Insights

Regulation A+: What to Watch for with the New Class of Crowdfunding

May 25, 2016

Management Liability/D&O

All things considered, an IPO is a relatively expensive way to raise money for a company: you not only have the costs associated with the registration statement, but also the ongoing compliance costs of operating as a publicly traded company. Notwithstanding these costs, IPOs are great fundraising devices when a company needs a lot of cash.

But what if your company wants to raise less than $50 million? The SEC has a new set of rules just for you.

Growth green business money investment prosperity concept

Last year, the SEC finalized an update to Regulation A, an exemption from registration under the Securities Act of 1933. The update, commonly known as “Regulation A+,” is designed to allow companies to raise money via an unregistered public offering that includes the solicitation of non-accredited investors. People are calling this a “mini-IPO.”

The updates to Regulation A at first glance seem promising … but some say it’s not all puppies and rainbows. And there are certainly issues like liability and insurance to consider as well.

Regulation A Gets Smarter

To understand why the update to Regulation A is a big deal, first remember that a company can only sell securities pursuant to a registration statement filed with the Securities and Exchange Commission (e.g., the S-1 of an IPO), or a valid exemption to the normal rules requiring a registration statement.

The original Reg A, an exemption from the registration requirements of the Securities Act of 1933, allowed private companies to take advantage of crowdfunding without registering those securities with the SEC.

While this concept was progressive, the original Reg A still had its quirks—quirks that made it tedious for companies to use. Investments were capped at $5 million within a 12-month period, and complying with “blue sky laws”  (individual state laws that require compliance with state securities laws) no doubt deterred some corporations.

The updates that the SEC made to Reg A pursuant to Title IV of the Jumpstart Our Business Startups (JOBS) Act are significant. The changes allow private companies to offer up to $50 million in securities annually.

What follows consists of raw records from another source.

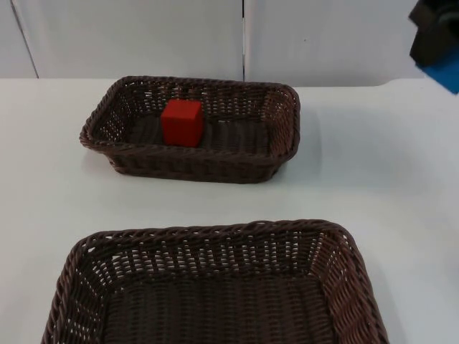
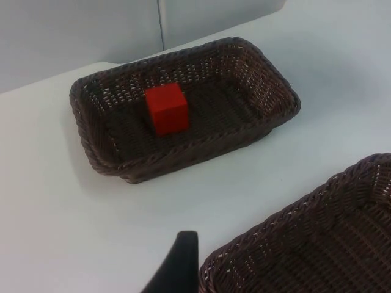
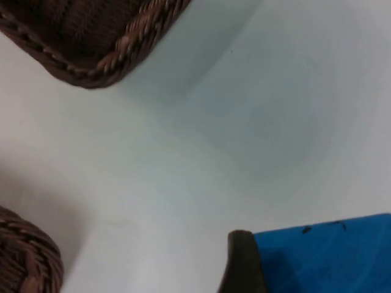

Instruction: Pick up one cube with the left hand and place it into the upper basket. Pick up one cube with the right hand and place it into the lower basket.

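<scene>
Bright even light; soft shadows under baskets (image 1: pixel 190 161); right wrist view blurred.

Red cube (image 2: pixel 167 108) sits inside upper basket (image 2: pixel 98 155), lower basket (image 2: pixel 293 210) rim nearer, white bench (image 2: pixel 73 232) between, black fingertip (image 2: pixel 180 259) of left pincer just beside lower basket

right gripper (image 1: pixel 435 44) raised at the far right of the table, black body up by the partition, fingers clamped on a blue cube (image 3: pixel 324 256), one black fingertip (image 3: pixel 241 262) against the cube's side; left gripper one black fingertip (image 2: pixel 177 262) seen in its wrist view, above the table
</scene>
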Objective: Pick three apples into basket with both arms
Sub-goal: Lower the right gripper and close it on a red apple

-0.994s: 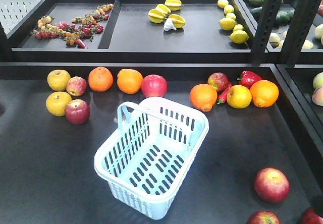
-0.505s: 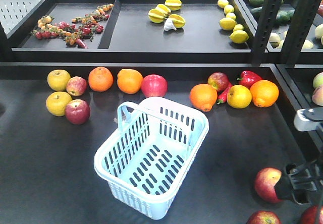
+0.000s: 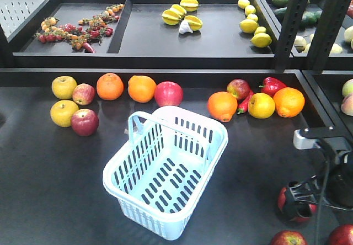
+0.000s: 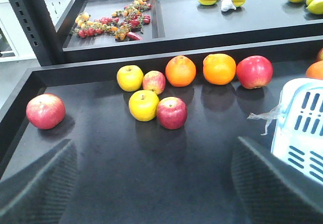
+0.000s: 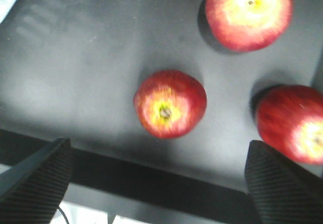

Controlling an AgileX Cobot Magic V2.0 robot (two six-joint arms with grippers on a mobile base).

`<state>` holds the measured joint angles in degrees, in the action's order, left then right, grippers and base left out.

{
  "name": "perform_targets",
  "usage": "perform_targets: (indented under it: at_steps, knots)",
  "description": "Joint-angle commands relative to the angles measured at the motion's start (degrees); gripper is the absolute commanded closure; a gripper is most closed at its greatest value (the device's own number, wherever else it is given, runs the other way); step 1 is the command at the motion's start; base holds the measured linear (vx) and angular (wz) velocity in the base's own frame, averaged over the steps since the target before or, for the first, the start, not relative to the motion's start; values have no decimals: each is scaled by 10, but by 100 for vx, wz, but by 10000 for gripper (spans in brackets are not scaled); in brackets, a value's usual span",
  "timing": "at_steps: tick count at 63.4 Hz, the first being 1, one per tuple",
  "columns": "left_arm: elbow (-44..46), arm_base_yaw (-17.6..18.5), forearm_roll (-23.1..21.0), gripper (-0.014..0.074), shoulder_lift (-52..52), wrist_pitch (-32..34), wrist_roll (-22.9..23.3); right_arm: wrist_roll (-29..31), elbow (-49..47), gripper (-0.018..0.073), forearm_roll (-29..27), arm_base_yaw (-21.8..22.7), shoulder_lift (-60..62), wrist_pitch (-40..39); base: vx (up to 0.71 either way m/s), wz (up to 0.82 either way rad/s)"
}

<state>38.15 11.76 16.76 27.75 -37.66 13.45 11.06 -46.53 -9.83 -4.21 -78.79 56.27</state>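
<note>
Three dark red apples lie at the near right of the table: one (image 3: 302,218) partly covered by my right gripper (image 3: 300,200), another (image 3: 288,238) at the bottom edge, a third (image 3: 342,235) in the corner. In the right wrist view the open gripper (image 5: 159,183) hovers above them with nothing between its fingers; the middle apple (image 5: 170,103) is just ahead of the jaws, the others (image 5: 250,13) (image 5: 292,123) to the right. The pale blue basket (image 3: 165,170) stands empty mid-table. My left gripper (image 4: 156,183) is open over bare table, with the basket (image 4: 303,123) at its right.
A row of yellow apples, oranges and red apples (image 3: 142,89) lines the back wall, with an orange (image 3: 222,106) and a red pepper (image 3: 272,85) to the right. A raised shelf (image 3: 165,57) with starfruit and lemons sits behind. A lone red apple (image 4: 45,111) lies far left.
My right arm has come into view from the right edge and moved left over the nearest dark red apple. The basket and fruit have not moved.
</note>
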Motion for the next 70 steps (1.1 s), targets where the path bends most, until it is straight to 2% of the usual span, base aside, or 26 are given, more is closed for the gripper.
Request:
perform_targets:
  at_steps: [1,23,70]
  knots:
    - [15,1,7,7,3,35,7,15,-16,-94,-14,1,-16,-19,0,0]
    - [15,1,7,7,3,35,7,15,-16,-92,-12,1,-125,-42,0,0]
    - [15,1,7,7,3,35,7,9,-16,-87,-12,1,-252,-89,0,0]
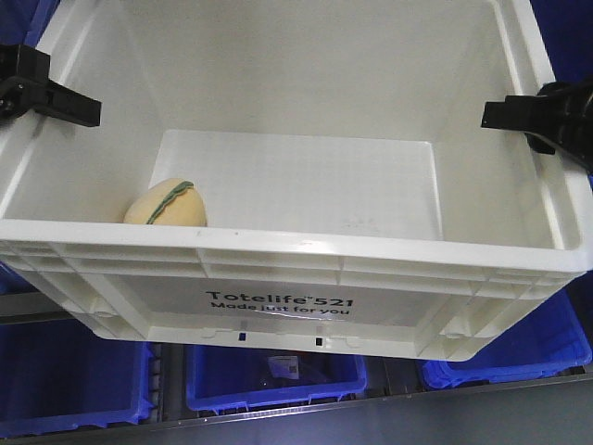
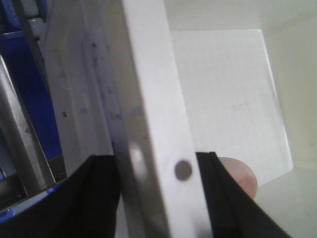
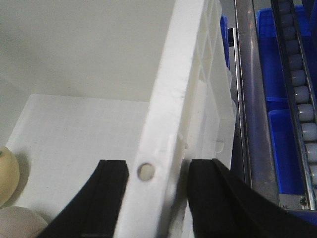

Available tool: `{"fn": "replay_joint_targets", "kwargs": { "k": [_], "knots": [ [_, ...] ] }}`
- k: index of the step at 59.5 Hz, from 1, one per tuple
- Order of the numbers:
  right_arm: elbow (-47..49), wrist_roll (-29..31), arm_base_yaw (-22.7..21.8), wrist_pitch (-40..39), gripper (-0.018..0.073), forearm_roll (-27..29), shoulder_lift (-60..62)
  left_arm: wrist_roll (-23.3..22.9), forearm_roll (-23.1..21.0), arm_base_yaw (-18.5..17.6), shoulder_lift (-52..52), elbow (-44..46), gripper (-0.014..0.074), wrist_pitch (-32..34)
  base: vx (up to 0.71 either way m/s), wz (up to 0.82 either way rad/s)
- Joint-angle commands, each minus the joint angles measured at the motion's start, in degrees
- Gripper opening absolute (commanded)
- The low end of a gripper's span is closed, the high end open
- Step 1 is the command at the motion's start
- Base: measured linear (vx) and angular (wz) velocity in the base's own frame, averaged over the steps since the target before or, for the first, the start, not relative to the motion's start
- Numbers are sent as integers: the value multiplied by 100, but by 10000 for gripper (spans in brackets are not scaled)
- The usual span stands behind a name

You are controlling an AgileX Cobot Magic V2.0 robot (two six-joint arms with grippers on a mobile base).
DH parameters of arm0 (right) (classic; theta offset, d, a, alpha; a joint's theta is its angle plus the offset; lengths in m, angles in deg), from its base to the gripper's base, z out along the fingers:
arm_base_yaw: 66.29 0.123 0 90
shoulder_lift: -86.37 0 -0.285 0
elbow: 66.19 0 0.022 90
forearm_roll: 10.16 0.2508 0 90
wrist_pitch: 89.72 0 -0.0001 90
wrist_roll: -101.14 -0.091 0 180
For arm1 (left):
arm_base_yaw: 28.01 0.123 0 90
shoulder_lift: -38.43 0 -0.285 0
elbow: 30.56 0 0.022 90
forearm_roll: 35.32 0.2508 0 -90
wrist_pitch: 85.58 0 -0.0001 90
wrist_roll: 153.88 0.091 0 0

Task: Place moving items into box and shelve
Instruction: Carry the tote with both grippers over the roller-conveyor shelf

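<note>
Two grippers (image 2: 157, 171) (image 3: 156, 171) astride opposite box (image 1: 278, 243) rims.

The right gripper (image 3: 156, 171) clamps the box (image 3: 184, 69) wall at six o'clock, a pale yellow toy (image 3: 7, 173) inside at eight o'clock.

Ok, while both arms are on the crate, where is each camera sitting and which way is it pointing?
Exterior front-facing: high, angled down into the large white ribbed plastic crate; left gripper and right gripper clamp its side rims, pale yellow green-striped round toy inside.
Left wrist-mounted: on the left arm, looking along the left rim, black fingers either side.
Right wrist-mounted: on the right arm, looking along the right rim, black fingers either side, metal roller track beyond.
Shared: all three see the crate's white floor.
</note>
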Motion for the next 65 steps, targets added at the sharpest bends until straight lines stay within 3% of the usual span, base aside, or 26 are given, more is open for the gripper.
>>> {"fn": "replay_joint_targets", "kwargs": {
  "k": [1,65],
  "knots": [
    [254,17,52,-882,-6,496,154,134,-1079,-64,233,251,-3,225,9,-1],
    [254,17,52,-882,-6,496,154,134,-1079,-64,233,251,-3,225,5,1]
  ]
}}
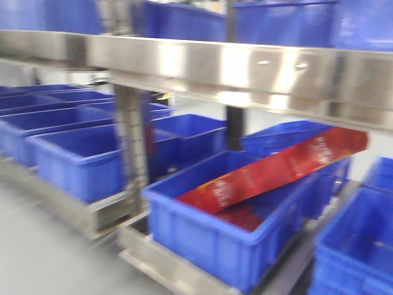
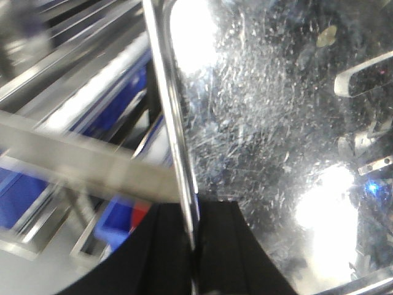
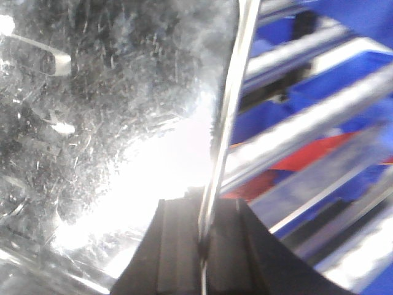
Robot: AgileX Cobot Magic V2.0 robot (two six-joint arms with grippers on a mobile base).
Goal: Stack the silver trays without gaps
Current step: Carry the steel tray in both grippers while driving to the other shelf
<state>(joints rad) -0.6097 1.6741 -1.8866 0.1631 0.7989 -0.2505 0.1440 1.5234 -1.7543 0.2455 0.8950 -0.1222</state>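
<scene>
Pinched between the black fingers of the left gripper [image 2: 191, 212] was the thin rolled rim [image 2: 172, 104] of a silver tray [image 2: 264, 141], the jaws being closed down to the rim's thickness with one finger on either side. A rim of the scratched, shiny tray was gripped in the same way by the right gripper [image 3: 204, 209], so the tray was held at its edges between the two wrists. Just beyond the left-held edge a blurred steel bar [image 2: 86, 160] was seen running diagonally; whether it touched the rim could not be told. Beyond the right-held edge, steel tubes [image 3: 307, 129] were seen over blue and red shapes. In the front view a long steel rail [image 1: 215, 64] was stretched across the top, blue bins [image 1: 80, 160] were ranged on low racks, and a red package [image 1: 276, 172] was propped, tilted, across the nearest bin. Open grey floor [image 1: 43, 258] was left at the lower left.
</scene>
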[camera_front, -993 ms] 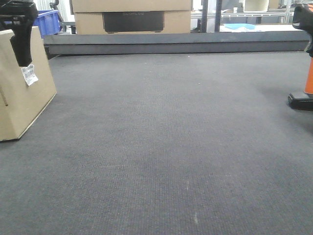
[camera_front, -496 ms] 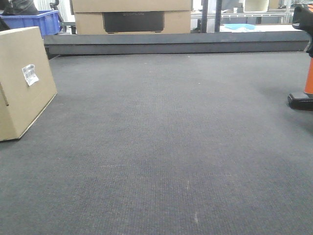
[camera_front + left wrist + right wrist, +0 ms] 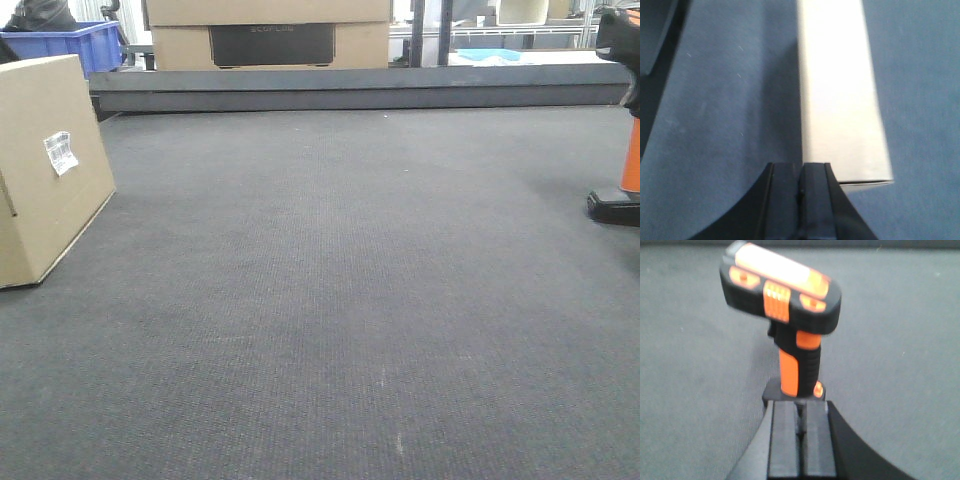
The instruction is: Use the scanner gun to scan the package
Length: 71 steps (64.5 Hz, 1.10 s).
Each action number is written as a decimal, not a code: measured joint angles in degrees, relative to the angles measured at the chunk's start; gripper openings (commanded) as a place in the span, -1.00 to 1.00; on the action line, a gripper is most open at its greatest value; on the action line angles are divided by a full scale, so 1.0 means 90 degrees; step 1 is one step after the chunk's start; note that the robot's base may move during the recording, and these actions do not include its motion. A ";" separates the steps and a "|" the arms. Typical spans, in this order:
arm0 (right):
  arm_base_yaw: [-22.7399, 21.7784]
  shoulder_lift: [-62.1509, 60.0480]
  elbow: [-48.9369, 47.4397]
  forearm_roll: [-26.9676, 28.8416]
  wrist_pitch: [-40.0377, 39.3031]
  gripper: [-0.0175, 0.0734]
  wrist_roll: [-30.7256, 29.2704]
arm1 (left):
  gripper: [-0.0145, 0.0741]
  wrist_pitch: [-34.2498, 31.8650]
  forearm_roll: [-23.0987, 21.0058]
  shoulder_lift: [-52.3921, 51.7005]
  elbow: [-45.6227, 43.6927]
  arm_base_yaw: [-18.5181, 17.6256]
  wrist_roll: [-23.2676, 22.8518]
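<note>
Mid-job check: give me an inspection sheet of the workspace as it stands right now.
Surface: dark grey carpet-like mat, bare across the middle.
Package: tan box at the left edge, resting on the mat, white label on the side facing the middle.
Scanner gun: stands upright on its base at the right edge; orange handle, black head.
Clutter: nothing seen on the mat.
Left gripper: jaws shut, empty, above the package.
Right gripper: jaws shut, holding nothing, just short of the scanner gun's base.
Cables: nothing seen.
Surroundings: raised dark ledge at the far end; behind it stacked cardboard boxes with a black panel, and a blue bin.
</note>
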 measured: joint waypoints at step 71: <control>0.0000 -0.3828 0.1190 0.0023 0.0101 -0.97 0.0000 | -0.92 -0.4373 -0.1001 -0.5435 0.4467 0.0539 0.1169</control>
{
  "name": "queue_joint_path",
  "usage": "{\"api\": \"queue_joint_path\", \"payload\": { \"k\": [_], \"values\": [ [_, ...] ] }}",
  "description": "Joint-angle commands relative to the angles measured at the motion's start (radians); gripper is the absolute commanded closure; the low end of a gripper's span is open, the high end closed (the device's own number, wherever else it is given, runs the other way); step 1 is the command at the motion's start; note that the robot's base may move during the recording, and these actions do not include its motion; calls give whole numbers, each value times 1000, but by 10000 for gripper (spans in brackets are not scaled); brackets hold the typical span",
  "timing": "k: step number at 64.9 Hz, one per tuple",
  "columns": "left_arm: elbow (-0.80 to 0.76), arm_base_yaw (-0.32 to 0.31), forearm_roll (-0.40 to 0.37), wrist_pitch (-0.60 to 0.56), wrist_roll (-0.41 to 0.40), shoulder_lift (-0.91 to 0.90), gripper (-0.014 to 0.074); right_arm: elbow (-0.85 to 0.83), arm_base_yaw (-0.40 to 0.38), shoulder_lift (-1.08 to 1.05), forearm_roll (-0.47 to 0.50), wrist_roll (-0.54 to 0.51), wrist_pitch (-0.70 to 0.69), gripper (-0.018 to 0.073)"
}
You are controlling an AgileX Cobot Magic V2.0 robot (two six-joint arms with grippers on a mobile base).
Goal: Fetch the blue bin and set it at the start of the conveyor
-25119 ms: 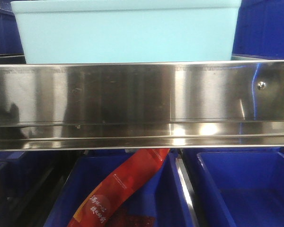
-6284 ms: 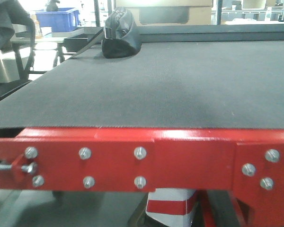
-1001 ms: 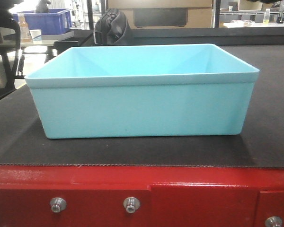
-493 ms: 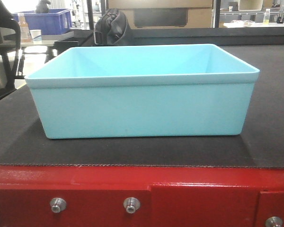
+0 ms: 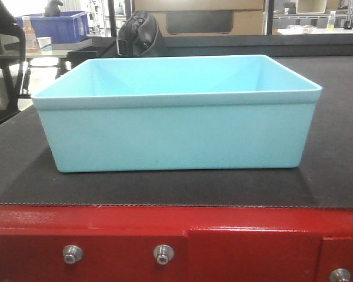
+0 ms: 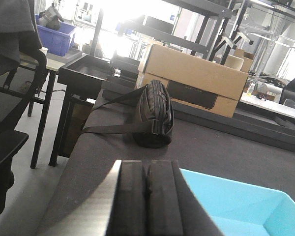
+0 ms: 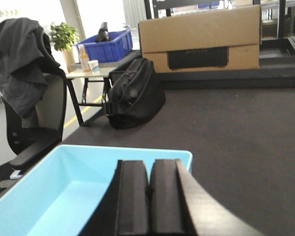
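Observation:
The pale aqua blue bin [image 5: 176,132] stands upright and empty on the black belt of the conveyor start [image 5: 335,164], just behind the red bolted frame edge [image 5: 223,235]. Neither gripper shows in the front view. In the left wrist view my left gripper [image 6: 146,164] is shut with its pads pressed together, and the blue bin [image 6: 236,201] lies to its lower right. In the right wrist view my right gripper [image 7: 149,164] is also shut with nothing in it, above the right end of the blue bin [image 7: 54,191].
A black bag [image 6: 155,115] lies further down the belt on the left, and a cardboard box [image 6: 196,78] stands beyond it. Off the belt to the left are a dark blue crate [image 7: 105,46] on a table and a chair with a jacket [image 7: 24,83].
The bin stood on a steel shelf 25 s ago, and the belt was bare 6 s ago. Now the bin rests on the belt. Nothing has moved in the last second.

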Motion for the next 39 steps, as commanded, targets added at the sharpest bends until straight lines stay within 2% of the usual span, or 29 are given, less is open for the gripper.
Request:
{"api": "queue_joint_path", "payload": {
  "k": [1,39],
  "values": [
    [1,3,4,-10,-1,-5,708,-3,2,-8,-15,-7,-30,726],
    [1,3,4,-10,-1,-5,708,-1,-4,-23,-15,-7,-37,726]
  ]
}}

The updated Reg A+ creates two tiers for securities offerings:

  • Tier 1 allows for securities offerings up to $20 million
  • Tier 2 allows for securities offerings up to $50 million

Each tier has slightly different criteria, and TechCrunch created a handy chart comparing the two, here:

 

table

Image source: TechCrunch.com

Unaccredited Investors Unite

Both tiers under the new rules allow for accredited and unaccredited investors, which is a big deal. As a reminder, under the very popular Regulation D exemption (commonly used to venture funding) there are limits on the number of unaccredited investors that a company can solicit.

This limit was based on a historical belief that unaccredited investors (people with less funds to invest) were essentially at risk of being tricked or making poor investment decisions.

To be an accredited investor , you need to have an income that exceeds $200,000 in each of two prior years ($300,000 with a spouse) or a net worth of over $1 million excluding the primary residence.

Today, using wealth as a proxy for sophistication seems a bit strange. Clearly there are some investors who would not meet the definition of an accredited investor but are nevertheless very savvy. The SEC acknowledged this when it adopted these new rules, and also said that there still needs to be some protections.

SEC Chair Mary Jo White’s position (from this press release  announcing the rules) is that “there is a great deal of enthusiasm in the marketplace for crowdfunding, and I believe these rules and proposed amendments provide smaller companies with innovative ways to raise capital and give investors the protections they need.”

Tier 2 of the new rules, however, does limit the amount of securities that an investor who is not accredited can purchase to no more than 10 percent of the investor’s greater of annual income or net worth, or 10 percent of the greater of annual revenue or net assets at fiscal year end. There is no similar investment limitation on accredited investors.

General Solicitations Allowed

Another major feature of Reg A+ is that companies can conduct their fundraising via a general solicitation. To the extent that a company is trying to reach a broad number of investors, being able to advertise to non-accredited investors—something that is typically not allowed if a company is using one of the exemptions from registration to raise money—is extremely helpful.

Not Everyone Is Giving Reg A+ High Marks

In this post at CrowdFundInsider.com, the author points out what she believes are the shortcomings of the new rules:

First – it turned out that raising capital under Reg A+ is much closer to becoming a public company than anyone might want to admit with too many disadvantages typical for a publicly traded company (high cost of reporting and high level of disclosure and scrutiny from regulators) but no visible benefits that a publicly traded company typically enjoys – which is an attention from institutional investors who are also capable of  boosting a rich coverage and triggering a demand from a retailer market aka crowd.

Less public visibility makes communicating the company story to potential investors more challenging, the author points out, and the resulting trading volume low.

That’s when we might start to realize that the whole Reg A+ thing comes down to securing professional market-makers, researchers and getting first and foremost on the radar of institutional investors. That’s quite an unfortunate finding, as we thought that we should just have the most enthusiastic network on Facebook.

What to Watch for if Crowdfunding Is for You

If you’re a company that is considering crowdfunding, there are a couple things to reflect on in terms of liability and managing risk through insurance.

Disclosures and Liability

The first thing to know is that when you are offering any securities, all of your disclosures have to be accurate and complete.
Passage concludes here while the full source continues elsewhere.